Delegated Authority. It’s a term banded around in large organisations but what is it and why is it important? The reality is that unless you are a one-person business owner where everything sits with you, then some form of delegated authority is relevant to your business.
In New Zealand, Section 130 of the Companies Act 1993 empowers the board of a company to delegate to a committee of directors, a director or employee any 1 or more of its powers. In practise, this passes the day to day running of the business down to the CEO, Managing Director or General Manager, freeing up the Board to govern. In very small organisations, authority is often devolved in an informal way. It can be captured in staff’s employment contracts and the business owner is usually involved in important decisions. However, as businesses grow in complexity, size and geographical presence, often lines of authority become blurred. Things fall between the gaps or are duplicated, which is at the very least inefficient and at the other end of the spectrum may compromise a business’s viability. So, it is very important to get it right. Essentially, it's about answering the question regarding who can do what? providing formal approval to specified authority limits or activity tasks. Usually, it covers a broad spectrum of business functions, including: Strategy & Planning, Procurement, The Customer, Finance, Legal, Human Resources, Information Technology, Risk Management. It responds to day-to-day questions that arise in a business such as:
Who can vary our customer terms of trade?

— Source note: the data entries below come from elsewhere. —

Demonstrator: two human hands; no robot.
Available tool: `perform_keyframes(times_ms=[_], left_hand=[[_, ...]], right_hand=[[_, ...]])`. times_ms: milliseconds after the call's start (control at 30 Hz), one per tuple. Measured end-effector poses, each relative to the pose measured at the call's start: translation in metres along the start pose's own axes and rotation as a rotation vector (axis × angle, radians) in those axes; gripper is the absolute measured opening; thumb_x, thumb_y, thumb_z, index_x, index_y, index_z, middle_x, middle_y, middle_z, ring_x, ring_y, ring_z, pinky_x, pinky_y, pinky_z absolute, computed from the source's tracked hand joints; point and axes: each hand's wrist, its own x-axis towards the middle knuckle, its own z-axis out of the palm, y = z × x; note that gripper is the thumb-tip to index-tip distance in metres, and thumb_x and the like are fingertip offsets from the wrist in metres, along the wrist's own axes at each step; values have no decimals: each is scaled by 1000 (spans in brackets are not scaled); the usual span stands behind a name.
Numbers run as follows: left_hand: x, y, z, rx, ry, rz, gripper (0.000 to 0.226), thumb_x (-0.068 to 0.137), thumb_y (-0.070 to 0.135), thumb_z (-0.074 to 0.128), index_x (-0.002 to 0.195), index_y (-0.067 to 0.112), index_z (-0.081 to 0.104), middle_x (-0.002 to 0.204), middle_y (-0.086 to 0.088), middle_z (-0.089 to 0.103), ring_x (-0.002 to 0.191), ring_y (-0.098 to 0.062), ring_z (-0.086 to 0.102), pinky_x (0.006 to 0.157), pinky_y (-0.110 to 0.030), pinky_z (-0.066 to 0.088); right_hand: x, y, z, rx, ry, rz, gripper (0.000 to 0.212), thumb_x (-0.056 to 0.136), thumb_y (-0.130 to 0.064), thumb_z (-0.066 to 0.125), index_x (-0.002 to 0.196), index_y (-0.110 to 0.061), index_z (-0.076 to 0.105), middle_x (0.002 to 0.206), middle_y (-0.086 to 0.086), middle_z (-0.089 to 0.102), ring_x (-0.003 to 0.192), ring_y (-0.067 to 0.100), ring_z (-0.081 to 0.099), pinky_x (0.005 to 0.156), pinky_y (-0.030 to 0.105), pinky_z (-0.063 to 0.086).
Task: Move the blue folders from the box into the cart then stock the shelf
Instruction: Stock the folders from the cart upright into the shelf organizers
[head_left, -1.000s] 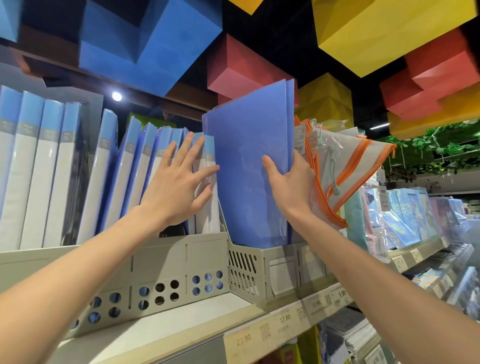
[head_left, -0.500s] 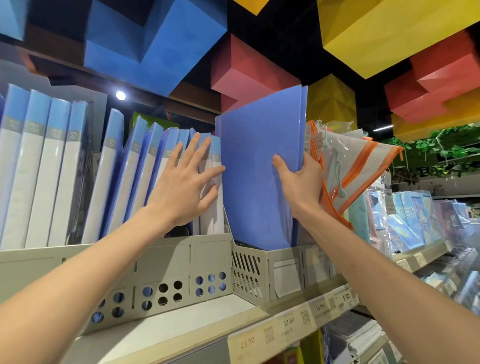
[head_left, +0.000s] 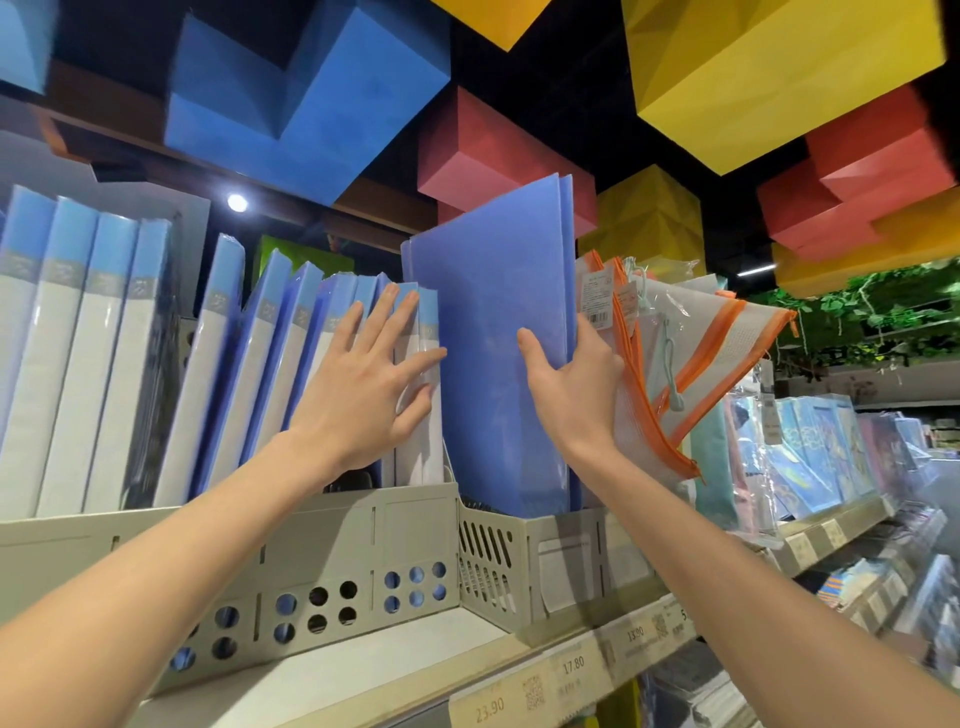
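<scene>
A beige rack (head_left: 524, 540) sits below the fingers. Upright in it stand thin, translucent blue folders (head_left: 483, 338), their right edge clamped by the right hand (head_left: 571, 384), thumb in front. The left hand (head_left: 363, 384) presses neighbouring white-spined binders (head_left: 415, 457) with straight, spread fingers.

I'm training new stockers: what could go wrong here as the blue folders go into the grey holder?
1. The leaning binders may tip onto the blue folders if the left hand pressing them lets go.
2. The right hand grips the folders by one edge, so the thin stack could splay.
3. The orange-trimmed pouches beside that hand might snag as it withdraws.
</scene>
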Motion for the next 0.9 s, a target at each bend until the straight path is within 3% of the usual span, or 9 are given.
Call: perform_keyframes(times_ms=[133,233,267,333,467,567,700,800,900], left_hand=[[-1,8,-2,-31,29,26,38,92,32,63,129,25,67,162,-21,28,153,-38,16,122,-53,19],[-2,31,-10,-179,90,237,21,93,34,59,98,21,75,121,-7,65,117,-29,56,101,-43,38],[-3,41,-15,-256,35,286,31,98,41,51,91,22,74,102,2,67,101,-21,57,94,-39,39],[-9,59,-16,-341,-185,340,49,103,51,36,87,26,75,87,11,66,91,-13,51,91,-35,37],[-25,68,-5,-437,-524,295,73,103,63,21,85,20,77,87,3,70,101,-7,49,96,-9,24],[-26,65,-5,-512,-560,220,78,100,68,23,85,14,78,85,-2,70,101,-5,50,90,1,17],[-23,62,-1,-533,-562,180,78,97,71,29,77,13,77,75,-1,70,99,-8,53,88,0,20],[-23,61,2,-560,-567,162,84,92,78,25,71,15,76,67,0,67,97,-10,55,88,-11,32],[-23,61,1,-565,-557,153,81,91,79,26,73,19,77,72,-1,68,96,-8,55,87,-24,40]], right_hand=[[0,2,-2,27,18,39,20,95,-30,66,113,-24,64,101,-17,68,88,-6,65,66,8,51],[3,7,-5,51,35,75,21,95,-25,67,114,-18,66,100,-13,69,85,-9,64,62,4,46],[3,8,-7,48,45,84,19,94,-24,67,113,-19,67,98,-16,68,83,-11,63,63,4,47],[8,9,-9,39,55,107,19,94,-24,67,113,-19,68,94,-18,67,79,-15,62,64,6,49],[17,9,-9,7,22,116,25,95,-26,66,119,-18,67,101,-14,66,78,-9,60,58,0,45],[24,8,-6,5,-14,115,27,96,-26,65,121,-17,66,106,-8,68,83,0,63,57,1,46],[32,9,-7,-12,-66,101,27,94,-24,67,120,-16,67,106,-4,72,87,4,67,58,7,49],[32,7,-9,-42,-126,95,25,94,-27,68,116,-15,69,101,-4,71,87,8,69,58,9,48],[30,5,-4,19,-48,119,23,93,-24,69,114,-15,71,100,-6,73,87,5,69,64,14,51]])
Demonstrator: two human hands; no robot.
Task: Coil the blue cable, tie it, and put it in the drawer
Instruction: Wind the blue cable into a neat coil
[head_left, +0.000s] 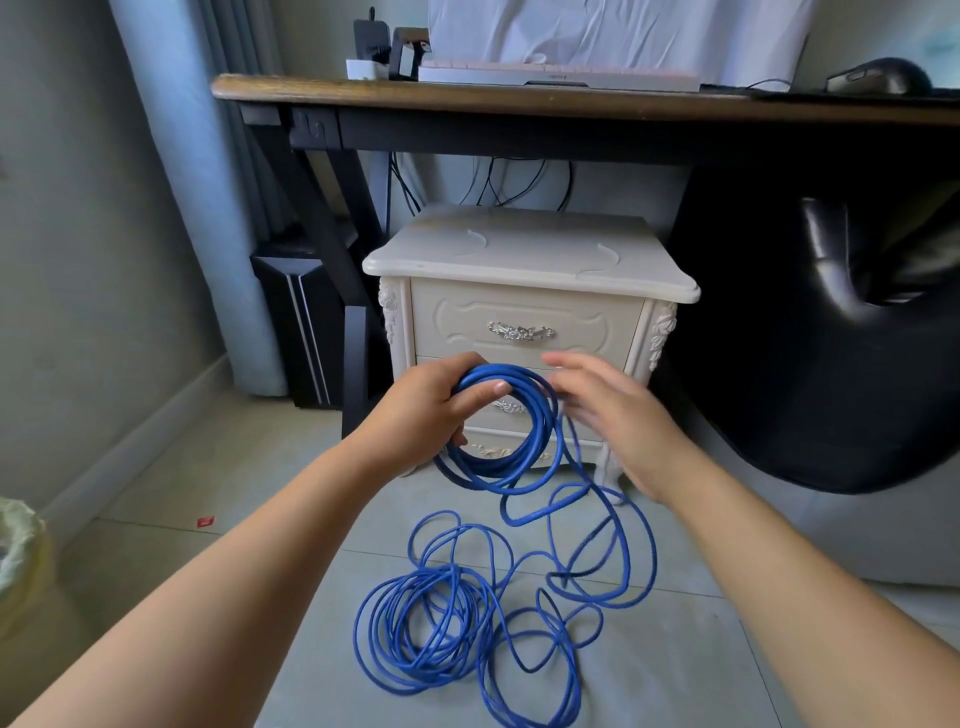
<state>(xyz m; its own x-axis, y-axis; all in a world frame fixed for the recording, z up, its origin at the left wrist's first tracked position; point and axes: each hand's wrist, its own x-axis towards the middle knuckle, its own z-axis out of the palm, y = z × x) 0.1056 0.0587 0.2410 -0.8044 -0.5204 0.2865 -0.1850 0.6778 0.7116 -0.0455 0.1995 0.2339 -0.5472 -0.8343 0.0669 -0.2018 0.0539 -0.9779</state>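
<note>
Two bare hands were in front of a white bedside cabinet (530, 254) that stood on the tiled floor (675, 654) under a wooden desk (467, 97). The left hand (431, 405) gripped the blue cable (511, 375): its fingers were curled round several turns wound into a round coil, and the thumb lay across the top of this coil. The coil hung upright from that hand, in front of the lower part of the cabinet and above the floor. The right hand (605, 410) was just beside the coil on its right side, with the fingers stretched out and not curled. These fingers were blurred, so I cannot tell if they touched a strand.

From the coil the cable dropped to the floor. There it lay in wide loose loops in the middle, and in a second, denser pile of rings nearer to the person.

The upper drawer (524, 312) of the cabinet was closed, and its silver handle (519, 331) was free. The drawer below it was mostly hidden behind the hands.

A keyboard (556, 76) and a black mouse (878, 78) were on the desk. A black chair (831, 374) stood to the right of the cabinet and a dark computer case (296, 322) to its left. A small red scrap (205, 521) lay on the floor near the left wall.
</note>
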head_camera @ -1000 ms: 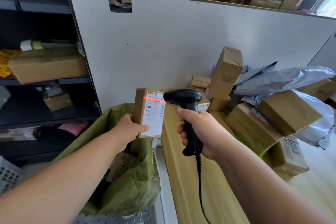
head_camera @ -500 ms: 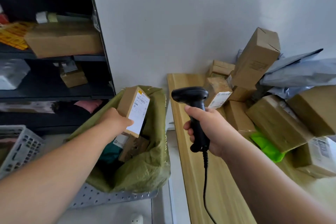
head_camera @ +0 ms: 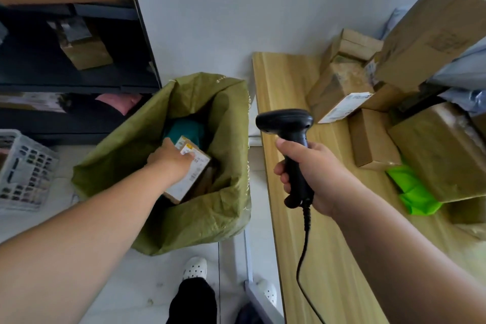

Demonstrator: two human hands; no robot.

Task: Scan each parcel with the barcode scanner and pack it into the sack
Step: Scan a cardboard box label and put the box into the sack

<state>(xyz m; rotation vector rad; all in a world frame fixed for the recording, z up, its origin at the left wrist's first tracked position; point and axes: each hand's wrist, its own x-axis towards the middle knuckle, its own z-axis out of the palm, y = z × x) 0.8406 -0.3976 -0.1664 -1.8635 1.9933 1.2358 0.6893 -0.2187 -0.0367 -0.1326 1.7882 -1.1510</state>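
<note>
Nearest, at the bottom edge: one white perforated clog [head_camera: 195, 268] and a black trouser leg [head_camera: 193, 300] on the pale floor.

Right hand [head_camera: 315, 176]: grip clamped round the handle of the black handheld barcode scanner [head_camera: 285, 119]. The scanner is upright above the near edge of the light wooden surface [head_camera: 284, 81], head pointing left. Its black cable [head_camera: 302, 258] hangs down out of view.

Left hand [head_camera: 168, 160]: reaches down into the open mouth of the olive-green woven sack [head_camera: 205, 218], grip clamped on the upper end of the small brown cardboard parcel [head_camera: 188, 179]. The parcel is tilted, white label up, inside the sack. Cannot tell whether it rests on the contents. A teal item [head_camera: 186, 127] lies deeper in the sack, just behind the parcel.

Sack stands on the floor, just beside the left edge of the surface.

On the surface, right side: a pile of brown cardboard boxes [head_camera: 373, 139], a bright green plastic bag [head_camera: 413, 192] wedged under one, and a grey plastic mailer [head_camera: 462, 71] at the far right.

Far left: white plastic lattice basket [head_camera: 23, 168] on the floor, dark metal shelf unit [head_camera: 79, 84] behind it with boxes on it. White wall [head_camera: 236, 8] at the back.
</note>
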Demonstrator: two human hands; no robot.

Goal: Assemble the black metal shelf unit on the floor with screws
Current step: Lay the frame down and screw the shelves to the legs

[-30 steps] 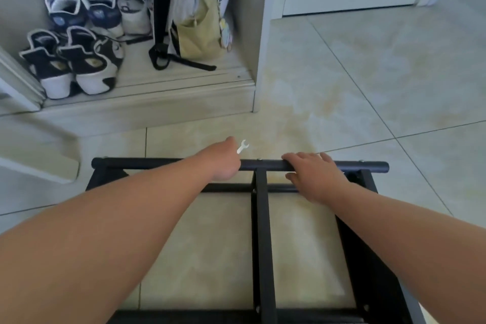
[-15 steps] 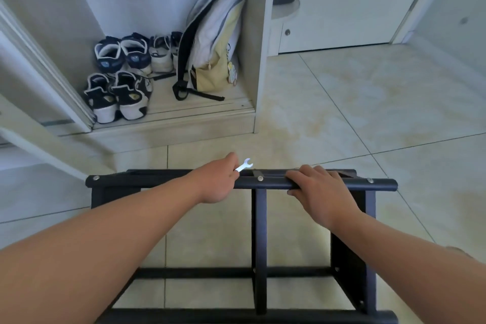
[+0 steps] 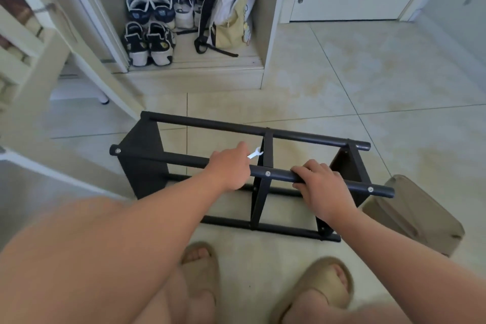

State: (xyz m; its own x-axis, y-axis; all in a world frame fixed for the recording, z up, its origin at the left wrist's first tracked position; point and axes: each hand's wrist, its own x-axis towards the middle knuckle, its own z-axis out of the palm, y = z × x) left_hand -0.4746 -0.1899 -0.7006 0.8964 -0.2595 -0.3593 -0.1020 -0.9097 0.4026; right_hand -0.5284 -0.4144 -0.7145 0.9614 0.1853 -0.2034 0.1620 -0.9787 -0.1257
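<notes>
Beyond both hands, floor (image 3: 368, 73): pale tiles, running on past the right hand's side as well.
Shelf unit (image 3: 142, 155): black frame standing on those tiles, right under both hands; I can see two top rails and a centre divider between the hands.
Backpack (image 3: 231, 13): well beyond the left hand, leaning in an open cupboard, shoes (image 3: 150, 29) to its left.
Beige box (image 3: 415, 216): just right of the right hand, beside the shelf's end panel.
Near rail (image 3: 184, 160): runs left to right under both hands.
Left hand (image 3: 231, 168): fingers curled, pinching a small white wrench, fist against the near rail.
Right hand (image 3: 320, 187): fingers wrapped over the near rail, gripping it.
Slippers (image 3: 202, 268): tan pair on the feet, on my side of the hands.
Wrench (image 3: 255, 153): head pokes out past the left hand, towards the divider.
Screw (image 3: 267, 173): silver head in the near rail, between the two hands.
</notes>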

Who can approve the addition of a new supplier?
Who can approve a new IT system?
Who can develop marketing and brand collateral?
Who can approve bank payment batches?
The Board, Investors and Bankers often gain some degree of comfort knowing that a Delegated Authority framework is in place. It also responds to the scenario of when a key decision maker is unavailable, as authority is passed to a peer or a direct report. Get the balance right in devolving authority in an optimal way and your organisation’s business will flow efficiently. However too little authority and you end up with bottlenecks, while too much authority and you lose control and staff may feel overburdened. To this end, getting your delegated authority just right is a skillful art.